(Dataset items)

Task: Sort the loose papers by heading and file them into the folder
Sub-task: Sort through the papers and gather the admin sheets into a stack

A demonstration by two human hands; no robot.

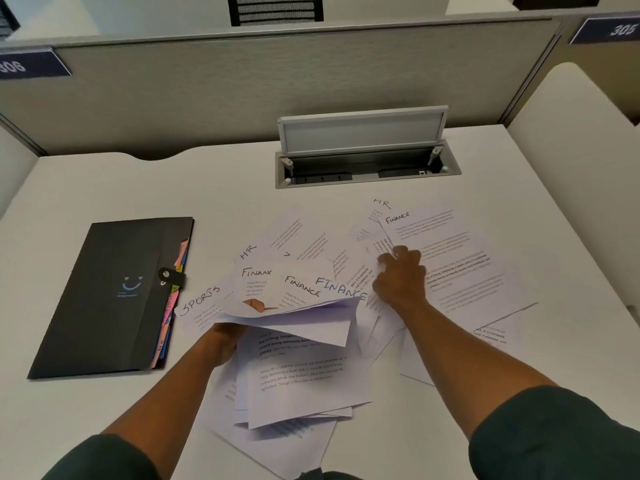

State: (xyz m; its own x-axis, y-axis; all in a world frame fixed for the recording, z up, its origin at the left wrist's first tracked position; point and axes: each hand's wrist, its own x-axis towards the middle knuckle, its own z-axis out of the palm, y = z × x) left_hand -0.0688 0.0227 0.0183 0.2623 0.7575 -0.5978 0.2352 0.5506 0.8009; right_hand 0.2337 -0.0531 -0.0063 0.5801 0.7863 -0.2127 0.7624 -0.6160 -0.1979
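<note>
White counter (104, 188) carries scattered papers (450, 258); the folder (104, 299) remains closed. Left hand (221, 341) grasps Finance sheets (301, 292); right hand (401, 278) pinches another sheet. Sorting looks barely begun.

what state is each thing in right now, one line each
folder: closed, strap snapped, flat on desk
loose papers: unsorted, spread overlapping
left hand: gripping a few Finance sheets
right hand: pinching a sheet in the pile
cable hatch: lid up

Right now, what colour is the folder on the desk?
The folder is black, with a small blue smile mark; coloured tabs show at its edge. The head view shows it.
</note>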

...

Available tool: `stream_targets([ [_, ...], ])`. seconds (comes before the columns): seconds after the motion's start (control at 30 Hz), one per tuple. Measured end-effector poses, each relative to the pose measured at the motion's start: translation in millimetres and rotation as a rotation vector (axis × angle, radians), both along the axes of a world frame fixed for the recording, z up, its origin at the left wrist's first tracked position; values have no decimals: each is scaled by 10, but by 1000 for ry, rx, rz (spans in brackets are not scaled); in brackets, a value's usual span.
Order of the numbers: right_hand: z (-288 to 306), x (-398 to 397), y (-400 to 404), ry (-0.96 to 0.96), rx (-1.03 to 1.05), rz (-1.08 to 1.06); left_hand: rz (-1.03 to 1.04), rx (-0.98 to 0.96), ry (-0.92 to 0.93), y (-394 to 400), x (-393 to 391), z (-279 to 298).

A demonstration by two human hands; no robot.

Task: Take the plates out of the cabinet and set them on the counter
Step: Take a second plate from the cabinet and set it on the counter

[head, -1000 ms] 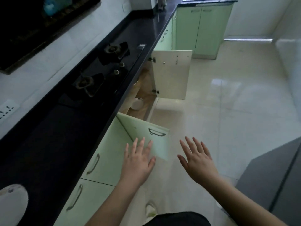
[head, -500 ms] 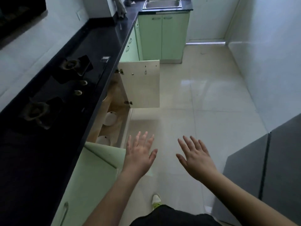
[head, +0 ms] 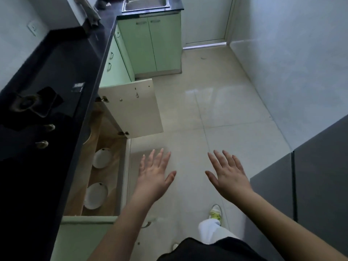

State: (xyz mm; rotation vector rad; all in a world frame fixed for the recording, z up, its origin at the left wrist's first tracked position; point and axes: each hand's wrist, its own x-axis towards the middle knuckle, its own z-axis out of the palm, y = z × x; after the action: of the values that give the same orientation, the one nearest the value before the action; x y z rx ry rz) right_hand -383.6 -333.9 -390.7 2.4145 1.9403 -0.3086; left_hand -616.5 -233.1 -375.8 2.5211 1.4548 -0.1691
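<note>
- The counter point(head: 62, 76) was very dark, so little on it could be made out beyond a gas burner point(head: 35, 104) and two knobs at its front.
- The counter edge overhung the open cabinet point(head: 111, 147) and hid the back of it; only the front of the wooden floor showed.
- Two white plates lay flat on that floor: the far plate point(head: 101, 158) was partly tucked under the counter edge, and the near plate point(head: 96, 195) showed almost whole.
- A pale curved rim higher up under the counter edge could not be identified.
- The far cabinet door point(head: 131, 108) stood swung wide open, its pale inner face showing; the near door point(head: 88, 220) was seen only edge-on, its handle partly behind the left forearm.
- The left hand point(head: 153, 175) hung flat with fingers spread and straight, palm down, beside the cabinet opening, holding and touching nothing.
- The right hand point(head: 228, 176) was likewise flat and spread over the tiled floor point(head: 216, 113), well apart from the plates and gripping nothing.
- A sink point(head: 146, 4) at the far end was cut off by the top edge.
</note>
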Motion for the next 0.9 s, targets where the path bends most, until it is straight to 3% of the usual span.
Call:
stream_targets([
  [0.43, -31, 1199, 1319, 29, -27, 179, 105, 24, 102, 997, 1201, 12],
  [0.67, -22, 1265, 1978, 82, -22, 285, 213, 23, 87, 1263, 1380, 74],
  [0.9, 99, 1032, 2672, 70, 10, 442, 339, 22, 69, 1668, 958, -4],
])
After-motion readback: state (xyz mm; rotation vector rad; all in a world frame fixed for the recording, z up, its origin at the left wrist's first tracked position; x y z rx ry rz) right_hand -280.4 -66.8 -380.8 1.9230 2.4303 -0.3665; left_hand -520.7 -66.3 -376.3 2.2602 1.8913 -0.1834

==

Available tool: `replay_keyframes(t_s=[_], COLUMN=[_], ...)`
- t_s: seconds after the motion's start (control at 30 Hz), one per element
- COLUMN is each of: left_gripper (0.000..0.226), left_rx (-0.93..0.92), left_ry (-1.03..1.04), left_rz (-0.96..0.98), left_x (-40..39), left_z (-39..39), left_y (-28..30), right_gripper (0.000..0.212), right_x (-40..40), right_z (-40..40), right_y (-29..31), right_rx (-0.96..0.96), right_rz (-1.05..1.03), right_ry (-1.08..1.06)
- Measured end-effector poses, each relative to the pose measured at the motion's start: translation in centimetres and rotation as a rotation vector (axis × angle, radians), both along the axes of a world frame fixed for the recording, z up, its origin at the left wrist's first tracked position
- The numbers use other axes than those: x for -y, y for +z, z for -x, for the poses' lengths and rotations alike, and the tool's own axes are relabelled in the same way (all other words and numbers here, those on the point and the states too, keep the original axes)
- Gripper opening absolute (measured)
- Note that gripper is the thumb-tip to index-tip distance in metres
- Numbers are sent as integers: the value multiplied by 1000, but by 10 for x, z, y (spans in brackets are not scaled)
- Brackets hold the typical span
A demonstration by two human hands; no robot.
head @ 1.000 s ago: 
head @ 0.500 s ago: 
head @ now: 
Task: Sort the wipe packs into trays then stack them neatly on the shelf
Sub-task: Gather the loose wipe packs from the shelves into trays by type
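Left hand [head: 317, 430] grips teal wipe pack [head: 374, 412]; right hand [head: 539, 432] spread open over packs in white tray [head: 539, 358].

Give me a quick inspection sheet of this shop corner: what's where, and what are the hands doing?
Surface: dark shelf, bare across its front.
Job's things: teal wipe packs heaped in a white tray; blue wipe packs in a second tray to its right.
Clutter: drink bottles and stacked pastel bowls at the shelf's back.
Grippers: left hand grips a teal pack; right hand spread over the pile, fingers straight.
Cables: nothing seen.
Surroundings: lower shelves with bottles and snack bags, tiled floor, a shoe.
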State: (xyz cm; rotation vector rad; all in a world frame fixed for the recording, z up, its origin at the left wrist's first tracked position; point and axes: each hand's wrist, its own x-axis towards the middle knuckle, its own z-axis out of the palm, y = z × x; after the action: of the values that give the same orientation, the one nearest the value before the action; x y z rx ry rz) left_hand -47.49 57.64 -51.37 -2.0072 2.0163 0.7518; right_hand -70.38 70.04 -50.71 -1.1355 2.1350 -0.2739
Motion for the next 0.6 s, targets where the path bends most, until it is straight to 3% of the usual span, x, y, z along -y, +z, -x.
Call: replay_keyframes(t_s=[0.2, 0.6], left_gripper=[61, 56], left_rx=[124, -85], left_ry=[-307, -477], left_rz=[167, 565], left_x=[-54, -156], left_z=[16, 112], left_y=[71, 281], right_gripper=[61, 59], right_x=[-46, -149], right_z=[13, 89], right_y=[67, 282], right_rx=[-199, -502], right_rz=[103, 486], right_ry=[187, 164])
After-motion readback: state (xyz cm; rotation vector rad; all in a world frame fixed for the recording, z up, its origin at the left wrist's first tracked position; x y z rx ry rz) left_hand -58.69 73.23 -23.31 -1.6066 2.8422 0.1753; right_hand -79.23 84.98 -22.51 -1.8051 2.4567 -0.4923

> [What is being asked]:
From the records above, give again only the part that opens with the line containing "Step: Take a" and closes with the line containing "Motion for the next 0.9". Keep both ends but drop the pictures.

> [Response to the task]:
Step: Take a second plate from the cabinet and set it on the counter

[head, -1000 ms] 
[head, -500 ms] 
[head, +0 ms] 

State: (xyz mm; rotation vector rad; all in a world frame fixed for the recording, z up, its origin at the left wrist's first tracked position; point and axes: each hand's wrist, its own x-axis towards the middle knuckle, its own z-axis out of the palm, y = z × x; after the action: of the values that give the same orientation, the one nearest the value before the action; x y z rx ry rz) right_hand -383.6 -333.9 -390.7 2.4145 1.9403 -0.3086; left_hand -616.5 -233.1 -375.8 2.5211 1.4548 -0.1691
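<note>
- The counter point(head: 62, 76) was very dark, so little on it could be made out beyond a gas burner point(head: 35, 104) and two knobs at its front.
- The counter edge overhung the open cabinet point(head: 111, 147) and hid the back of it; only the front of the wooden floor showed.
- Two white plates lay flat on that floor: the far plate point(head: 101, 158) was partly tucked under the counter edge, and the near plate point(head: 96, 195) showed almost whole.
- A pale curved rim higher up under the counter edge could not be identified.
- The far cabinet door point(head: 131, 108) stood swung wide open, its pale inner face showing; the near door point(head: 88, 220) was seen only edge-on, its handle partly behind the left forearm.
- The left hand point(head: 153, 175) hung flat with fingers spread and straight, palm down, beside the cabinet opening, holding and touching nothing.
- The right hand point(head: 228, 176) was likewise flat and spread over the tiled floor point(head: 216, 113), well apart from the plates and gripping nothing.
- A sink point(head: 146, 4) at the far end was cut off by the top edge.
</note>
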Motion for the next 0.9 s, targets where the path bends most, until it is straight to 3% of the usual span.

No further output is required for this answer.